Evolving Training and Onboarding

Like the business landscape as a whole, the overall structure of sales training is changing with the transition from in-person to virtual work. While there are many challenges around virtual learning, this pivot has shown sales enablement teams how to optimize their programs for a virtual audience.

One important lesson here is to keep presentations short and based on activities to keep the audience engaged. By being more proactive about what goes into live training programs conducted virtually, sales enablement teams can better deliver the information that is needed at the moment. It also helps acquaint them with the technology being used and allows them to build knowledge through different methods to reach different learners.

This pivot has also led sales enablement teams to optimize what is being taught in their training programs by aligning more closely with managers and stakeholders. Whether that means training a specific behavior the organization is trying to drive or clarifying a call to action, this ensures that reps are given the right knowledge at the right time. This alignment also offers vital feedback and communication through the organization, so that training is evolving to keep up with the needs of the business.

Another way that sales training is evolving is through scaling global teams. Since training courses for global teams need to be designed for different time zones, global training programs can utilize tactics like asynchronous learning and flipped classrooms, where participants complete readings or watch videos on their own time first and then engage in the material together.

After their training, it is also important that reps have something easily accessible to come back to. If reps have to sift through too much content, or if the answer they are looking for is too cumbersome or offers no incentive, then it will not land.

“Give thought to not only what you’re developing and the content that’s included in it, but also how it’s being delivered, where it lives, and how you get to it going forward,” said Tara Sheshka, sales training and incentives at Independence Blue Cross. “It doesn’t have to be a lot from a technology perspective. Sometimes, it’s just as simple as understanding where does your sales team live in their day to day, and is it somewhere that they can access it quickly?”

Demonstrating the Impact of Sales Training and Onboarding

In measuring the impact of training and onboarding, it is important to balance quantitative metrics with qualitative insights to derive a clear picture of enablement’s influence on sales performance.

Since the quantity of training and onboarding activities does not necessarily correlate with quality, sales enablement teams can dig deeper into activity metrics by pairing it with qualitative feedback examining how effective their programs are in contributing to defined outcomes.
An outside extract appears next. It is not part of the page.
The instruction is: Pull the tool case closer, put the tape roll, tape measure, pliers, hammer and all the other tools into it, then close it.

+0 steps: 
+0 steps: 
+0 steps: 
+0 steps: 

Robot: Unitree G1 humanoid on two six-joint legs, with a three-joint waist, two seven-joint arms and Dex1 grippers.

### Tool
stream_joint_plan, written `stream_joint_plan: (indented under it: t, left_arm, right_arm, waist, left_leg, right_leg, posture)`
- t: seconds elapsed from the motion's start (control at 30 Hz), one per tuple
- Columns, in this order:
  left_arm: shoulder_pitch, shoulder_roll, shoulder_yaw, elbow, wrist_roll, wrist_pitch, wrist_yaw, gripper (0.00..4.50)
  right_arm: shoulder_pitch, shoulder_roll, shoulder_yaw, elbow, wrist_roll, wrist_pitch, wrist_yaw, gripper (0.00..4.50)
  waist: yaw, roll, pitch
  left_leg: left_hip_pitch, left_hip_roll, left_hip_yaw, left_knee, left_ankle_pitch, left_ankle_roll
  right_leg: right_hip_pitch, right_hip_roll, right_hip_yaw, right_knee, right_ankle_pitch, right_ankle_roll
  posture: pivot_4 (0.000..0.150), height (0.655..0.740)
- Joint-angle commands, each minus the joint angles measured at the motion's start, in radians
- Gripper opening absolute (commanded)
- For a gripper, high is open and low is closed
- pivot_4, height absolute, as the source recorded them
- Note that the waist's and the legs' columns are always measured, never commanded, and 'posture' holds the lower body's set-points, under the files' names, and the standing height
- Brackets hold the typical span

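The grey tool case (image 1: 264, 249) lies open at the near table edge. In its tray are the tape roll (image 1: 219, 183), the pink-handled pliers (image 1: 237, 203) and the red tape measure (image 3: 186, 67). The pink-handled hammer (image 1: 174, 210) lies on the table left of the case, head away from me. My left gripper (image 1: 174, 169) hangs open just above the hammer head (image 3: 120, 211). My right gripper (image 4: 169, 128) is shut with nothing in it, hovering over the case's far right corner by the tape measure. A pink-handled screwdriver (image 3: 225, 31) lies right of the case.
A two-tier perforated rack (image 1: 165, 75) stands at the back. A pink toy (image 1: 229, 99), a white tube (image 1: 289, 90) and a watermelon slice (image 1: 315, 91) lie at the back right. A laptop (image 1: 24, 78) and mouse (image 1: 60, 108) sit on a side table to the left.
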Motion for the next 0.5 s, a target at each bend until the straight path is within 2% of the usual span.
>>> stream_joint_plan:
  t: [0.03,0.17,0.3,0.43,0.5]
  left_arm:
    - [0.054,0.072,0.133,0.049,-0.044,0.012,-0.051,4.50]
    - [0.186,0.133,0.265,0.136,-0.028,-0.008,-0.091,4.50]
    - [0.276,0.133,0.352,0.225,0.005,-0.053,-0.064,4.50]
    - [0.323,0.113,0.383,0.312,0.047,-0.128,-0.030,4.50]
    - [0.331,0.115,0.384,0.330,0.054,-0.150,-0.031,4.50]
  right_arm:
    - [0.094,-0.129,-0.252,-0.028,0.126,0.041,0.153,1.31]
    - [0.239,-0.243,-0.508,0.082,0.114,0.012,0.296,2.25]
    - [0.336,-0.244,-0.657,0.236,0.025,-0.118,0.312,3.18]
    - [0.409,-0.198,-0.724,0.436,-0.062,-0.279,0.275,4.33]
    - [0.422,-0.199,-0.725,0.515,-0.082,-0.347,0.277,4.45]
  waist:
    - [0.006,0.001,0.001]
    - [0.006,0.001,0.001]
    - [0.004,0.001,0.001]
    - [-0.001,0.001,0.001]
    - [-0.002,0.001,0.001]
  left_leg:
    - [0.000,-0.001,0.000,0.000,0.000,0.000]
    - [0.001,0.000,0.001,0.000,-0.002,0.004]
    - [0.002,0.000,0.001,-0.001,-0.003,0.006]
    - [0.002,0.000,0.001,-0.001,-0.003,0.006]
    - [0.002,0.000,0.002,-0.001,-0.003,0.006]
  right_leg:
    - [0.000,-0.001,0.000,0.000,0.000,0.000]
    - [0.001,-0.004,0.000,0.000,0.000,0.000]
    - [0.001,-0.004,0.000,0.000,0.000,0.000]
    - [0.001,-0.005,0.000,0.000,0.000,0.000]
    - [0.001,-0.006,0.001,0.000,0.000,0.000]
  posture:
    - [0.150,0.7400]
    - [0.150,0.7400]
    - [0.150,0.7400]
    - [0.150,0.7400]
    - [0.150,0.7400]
“Focus on the metrics and the measures that resonate with the audience,” said Tolond. “We have these traditional training metrics associated with enablement and I think their day has come and passed, particularly with current circumstances. Drive your program based on that outcome. Start your programs based on the deficiency that you’ve all agreed on and finish the program based on them achieving it.”

In communicating and demonstrating this impact against core outcomes, sales enablement teams can create an “enablement scorecard” to drive team accountability, alignment, and transparency. This scorecard can include information like skill assessments, course completion rates, quiz scores, data on training attendance, customer satisfaction scores, annual contract values, and pipeline metrics.
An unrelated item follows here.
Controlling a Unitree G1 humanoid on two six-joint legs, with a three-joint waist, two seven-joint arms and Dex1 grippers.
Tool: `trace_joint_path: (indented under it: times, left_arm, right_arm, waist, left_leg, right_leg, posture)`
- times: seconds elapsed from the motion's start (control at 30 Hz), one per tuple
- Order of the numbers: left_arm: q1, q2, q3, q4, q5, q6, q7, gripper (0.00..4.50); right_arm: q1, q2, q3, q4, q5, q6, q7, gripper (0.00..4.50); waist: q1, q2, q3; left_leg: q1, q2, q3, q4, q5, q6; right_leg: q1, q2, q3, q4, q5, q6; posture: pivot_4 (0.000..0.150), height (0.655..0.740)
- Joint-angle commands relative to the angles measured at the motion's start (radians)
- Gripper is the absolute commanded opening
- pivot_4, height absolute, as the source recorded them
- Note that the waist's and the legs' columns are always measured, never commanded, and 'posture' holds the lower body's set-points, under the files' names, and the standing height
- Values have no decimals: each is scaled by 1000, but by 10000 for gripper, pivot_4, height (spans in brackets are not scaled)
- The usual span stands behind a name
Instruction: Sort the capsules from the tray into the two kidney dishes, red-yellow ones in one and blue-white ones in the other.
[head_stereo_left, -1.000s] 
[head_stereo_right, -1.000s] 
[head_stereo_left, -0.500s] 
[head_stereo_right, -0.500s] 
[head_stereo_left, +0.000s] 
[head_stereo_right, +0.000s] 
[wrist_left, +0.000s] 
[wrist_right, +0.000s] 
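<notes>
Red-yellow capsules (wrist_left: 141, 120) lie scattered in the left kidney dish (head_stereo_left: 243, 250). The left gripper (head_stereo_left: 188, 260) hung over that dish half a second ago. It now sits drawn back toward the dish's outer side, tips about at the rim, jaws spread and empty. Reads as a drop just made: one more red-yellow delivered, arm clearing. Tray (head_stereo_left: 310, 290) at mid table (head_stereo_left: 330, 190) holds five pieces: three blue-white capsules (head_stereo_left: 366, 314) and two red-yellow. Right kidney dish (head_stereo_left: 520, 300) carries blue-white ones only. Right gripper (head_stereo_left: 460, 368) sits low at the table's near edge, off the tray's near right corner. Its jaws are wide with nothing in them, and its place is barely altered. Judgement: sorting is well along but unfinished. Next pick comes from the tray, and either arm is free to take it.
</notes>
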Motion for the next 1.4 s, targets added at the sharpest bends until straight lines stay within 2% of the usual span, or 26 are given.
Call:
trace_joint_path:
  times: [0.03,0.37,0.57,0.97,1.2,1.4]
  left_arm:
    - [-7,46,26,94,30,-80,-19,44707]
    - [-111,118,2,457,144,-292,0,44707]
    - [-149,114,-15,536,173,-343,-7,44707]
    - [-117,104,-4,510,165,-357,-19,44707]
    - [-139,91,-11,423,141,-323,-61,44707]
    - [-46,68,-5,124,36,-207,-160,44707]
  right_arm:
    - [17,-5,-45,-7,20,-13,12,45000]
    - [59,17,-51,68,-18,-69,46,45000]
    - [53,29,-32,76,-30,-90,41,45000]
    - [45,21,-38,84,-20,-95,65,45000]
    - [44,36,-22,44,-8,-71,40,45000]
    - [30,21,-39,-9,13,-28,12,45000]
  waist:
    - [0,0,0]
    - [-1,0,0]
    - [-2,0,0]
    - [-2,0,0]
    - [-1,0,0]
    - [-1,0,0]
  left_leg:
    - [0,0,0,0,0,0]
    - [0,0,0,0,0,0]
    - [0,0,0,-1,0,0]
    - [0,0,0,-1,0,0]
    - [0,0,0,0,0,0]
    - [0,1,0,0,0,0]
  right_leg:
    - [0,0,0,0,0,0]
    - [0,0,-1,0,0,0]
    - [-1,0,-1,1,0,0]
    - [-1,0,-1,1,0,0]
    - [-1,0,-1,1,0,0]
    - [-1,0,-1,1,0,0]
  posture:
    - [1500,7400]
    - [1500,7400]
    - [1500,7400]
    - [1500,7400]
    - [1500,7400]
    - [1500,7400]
On a monthly or quarterly basis, practitioners can update results against the defined goals for training and onboarding programs and send them out to stakeholders. Not only can this help stakeholders understand enablement’s impact with a visual representation, but it can also help practitioners identify opportunities for further refinement.

While sales training and onboarding play a major role in driving business impact, it is not always clear what their impact looks like. By balancing qualitative and quantitative metrics to measure and demonstrate the impact of training and onboarding programs, sales enablement teams can better emphasize the value they bring to their business and play a greater role in the sales organization’s success.